When President Trump's advisor Kellyanne Conway used the term "alternate facts" to describe a falsehood about the inauguration turnout, a lot of people began hearing echoes of a 20th Century literary masterpiece.
George Orwell's "1984" alerted readers to the dangers of modern autocratic surveillance and "newspeak," a language that could no longer refer to opposing political ideas. Conways's comments led to a spike in demand for the book.
Now a new compilation of short stories takes Orwell's concept of "Big Brother" one step further. What happens when technological advances let us see and hear almost everything about the people around us? Will we become a society of "Little Brothers", constantly watching each other?

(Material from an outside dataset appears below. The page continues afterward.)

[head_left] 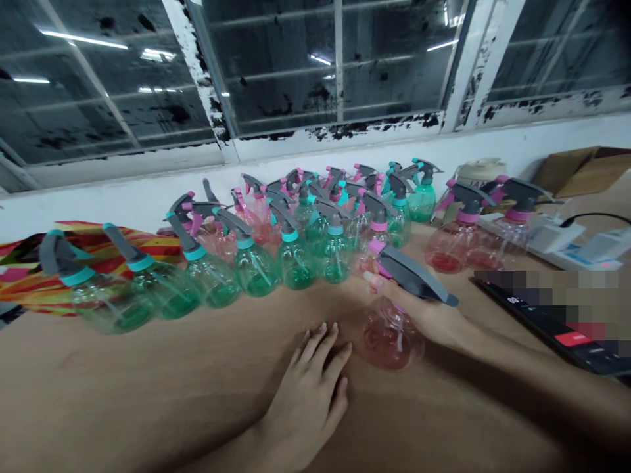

Science fiction writer and futurist David Brin co-edited the collection, called "Chasing Shadows: Visions of Our Coming Transparent World." Unlike most dystopian fiction, he wanted the stories to consider what happens when information floods the world, but citizens share in the power, not just government.
"If light floods everywhere, what happens to neighbors? Will we develop habits to leave people alone? Will shy people be able to even survive?" Brin said. "A lot of the stories are about fighting back."
UC San Diego literature professor Stephen Potts co-edited "Chasing Shadows." He and Brin join KPBS Midday Edition on Thursday with more on what could happen in a society without privacy.